### [What to do]
Transcribe all the material exactly. Leave every line as it is.

### [Provided material]

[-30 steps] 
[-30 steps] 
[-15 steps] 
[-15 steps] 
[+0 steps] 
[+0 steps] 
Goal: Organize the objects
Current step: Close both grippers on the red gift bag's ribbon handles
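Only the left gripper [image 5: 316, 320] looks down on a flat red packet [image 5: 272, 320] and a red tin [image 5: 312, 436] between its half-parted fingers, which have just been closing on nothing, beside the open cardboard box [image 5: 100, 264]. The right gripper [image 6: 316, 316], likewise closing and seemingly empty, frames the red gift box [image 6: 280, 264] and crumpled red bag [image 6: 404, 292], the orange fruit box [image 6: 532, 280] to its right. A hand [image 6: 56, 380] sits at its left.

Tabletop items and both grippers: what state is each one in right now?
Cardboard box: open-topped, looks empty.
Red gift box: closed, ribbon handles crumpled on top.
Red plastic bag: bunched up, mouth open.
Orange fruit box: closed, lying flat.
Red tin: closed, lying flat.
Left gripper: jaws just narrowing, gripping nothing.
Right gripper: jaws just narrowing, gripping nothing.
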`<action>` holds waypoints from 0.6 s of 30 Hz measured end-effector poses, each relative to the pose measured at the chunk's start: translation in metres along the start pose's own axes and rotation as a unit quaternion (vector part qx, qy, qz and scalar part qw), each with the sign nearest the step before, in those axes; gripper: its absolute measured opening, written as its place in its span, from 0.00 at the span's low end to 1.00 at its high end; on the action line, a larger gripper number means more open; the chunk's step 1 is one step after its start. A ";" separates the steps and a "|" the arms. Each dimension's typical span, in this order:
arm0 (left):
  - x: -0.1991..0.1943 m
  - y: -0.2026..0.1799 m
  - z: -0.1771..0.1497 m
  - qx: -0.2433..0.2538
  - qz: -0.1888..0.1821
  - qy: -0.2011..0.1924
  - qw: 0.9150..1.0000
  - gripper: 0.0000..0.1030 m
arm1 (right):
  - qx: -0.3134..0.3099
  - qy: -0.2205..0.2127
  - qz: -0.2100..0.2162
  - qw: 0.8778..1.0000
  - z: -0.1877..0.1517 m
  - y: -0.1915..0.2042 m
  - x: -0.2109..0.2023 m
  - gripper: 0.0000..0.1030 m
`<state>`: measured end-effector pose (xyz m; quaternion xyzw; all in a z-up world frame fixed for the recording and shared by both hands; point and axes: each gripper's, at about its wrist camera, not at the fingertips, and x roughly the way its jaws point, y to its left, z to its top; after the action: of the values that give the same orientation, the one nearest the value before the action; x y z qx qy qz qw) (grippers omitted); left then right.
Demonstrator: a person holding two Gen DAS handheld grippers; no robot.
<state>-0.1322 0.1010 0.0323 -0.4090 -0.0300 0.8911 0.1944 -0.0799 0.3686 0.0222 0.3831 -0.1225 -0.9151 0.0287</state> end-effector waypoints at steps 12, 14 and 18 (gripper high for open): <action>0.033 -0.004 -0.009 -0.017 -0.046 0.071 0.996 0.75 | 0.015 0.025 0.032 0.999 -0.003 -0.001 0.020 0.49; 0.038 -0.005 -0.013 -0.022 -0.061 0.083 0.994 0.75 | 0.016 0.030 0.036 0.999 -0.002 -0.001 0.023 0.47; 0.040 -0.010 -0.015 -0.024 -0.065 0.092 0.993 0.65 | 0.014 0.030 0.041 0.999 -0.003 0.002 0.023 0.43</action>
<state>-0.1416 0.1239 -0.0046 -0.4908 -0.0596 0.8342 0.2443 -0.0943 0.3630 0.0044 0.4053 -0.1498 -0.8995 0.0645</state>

### [Finished task]
[-30 steps] 
[-30 steps] 
[-15 steps] 
[-15 steps] 
[+0 steps] 
[+0 steps] 
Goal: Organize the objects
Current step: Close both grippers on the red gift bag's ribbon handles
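Only the left gripper [image 5: 316, 320] looks down on a flat red packet [image 5: 272, 320] and a red tin [image 5: 312, 436] between its half-parted fingers, which have just been closing on nothing, beside the open cardboard box [image 5: 100, 264]. The right gripper [image 6: 316, 316], likewise closing and seemingly empty, frames the red gift box [image 6: 280, 264] and crumpled red bag [image 6: 404, 292], the orange fruit box [image 6: 532, 280] to its right. A hand [image 6: 56, 380] sits at its left.

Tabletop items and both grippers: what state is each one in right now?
Cardboard box: open-topped, looks empty.
Red gift box: closed, ribbon handles crumpled on top.
Red plastic bag: bunched up, mouth open.
Orange fruit box: closed, lying flat.
Red tin: closed, lying flat.
Left gripper: jaws just narrowing, gripping nothing.
Right gripper: jaws just narrowing, gripping nothing.
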`<action>` holds waypoints from 0.6 s of 30 Hz measured end-effector poses, each relative to the pose measured at the chunk's start: translation in metres along the start pose's own axes and rotation as a unit quaternion (vector part qx, qy, qz and scalar part qw), each with the sign nearest the step before, in those axes; gripper: its absolute measured opening, written as its place in its span, from 0.00 at the span's low end to 1.00 at its high end; on the action line, a larger gripper number means more open; the chunk's step 1 is one step after its start. A ";" separates the steps and a "|" the arms. Each dimension's typical span, in this order:
arm0 (left):
  - x: -0.1991..0.1943 m
  - y: -0.2026..0.1799 m
  - z: -0.1771..0.1497 m
  - qx: -0.2433..0.2538
  - qz: -0.1888..0.1821
  - qy: -0.2011..0.1924
  - qw: 0.9150..1.0000
  - gripper: 0.0000..0.1030 m
arm1 (right):
  - qx: -0.3134..0.3099
  - qy: -0.2205..0.2127
  - qz: -0.2100..0.2162
  - qw: 0.8778..1.0000
  - z: -0.1877..0.1517 m
  - y: -0.1915..0.2042 m
  - x: -0.2109..0.2023 m
  - gripper: 0.0000..0.1030 m
`<state>`: measured end-effector pose (xyz m; quaternion xyzw; all in a z-up world frame fixed for the recording and shared by both hands; point and axes: each gripper's, at about its wrist camera, not at the fingertips, and x roughly the way its jaws point, y to its left, z to its top; after the action: of the values that give the same orientation, the one nearest the value before the action; x y z qx qy qz qw) (grippers omitted); left then right.
Demonstrator: a person holding two Gen DAS handheld grippers; no robot.
<state>-0.1322 0.1010 0.0323 -0.4090 -0.0300 0.8911 0.1944 -0.0799 0.3686 0.0222 0.3831 -0.1225 -0.9151 0.0287</state> end-effector waypoints at steps 12, 14 and 18 (gripper high for open): <action>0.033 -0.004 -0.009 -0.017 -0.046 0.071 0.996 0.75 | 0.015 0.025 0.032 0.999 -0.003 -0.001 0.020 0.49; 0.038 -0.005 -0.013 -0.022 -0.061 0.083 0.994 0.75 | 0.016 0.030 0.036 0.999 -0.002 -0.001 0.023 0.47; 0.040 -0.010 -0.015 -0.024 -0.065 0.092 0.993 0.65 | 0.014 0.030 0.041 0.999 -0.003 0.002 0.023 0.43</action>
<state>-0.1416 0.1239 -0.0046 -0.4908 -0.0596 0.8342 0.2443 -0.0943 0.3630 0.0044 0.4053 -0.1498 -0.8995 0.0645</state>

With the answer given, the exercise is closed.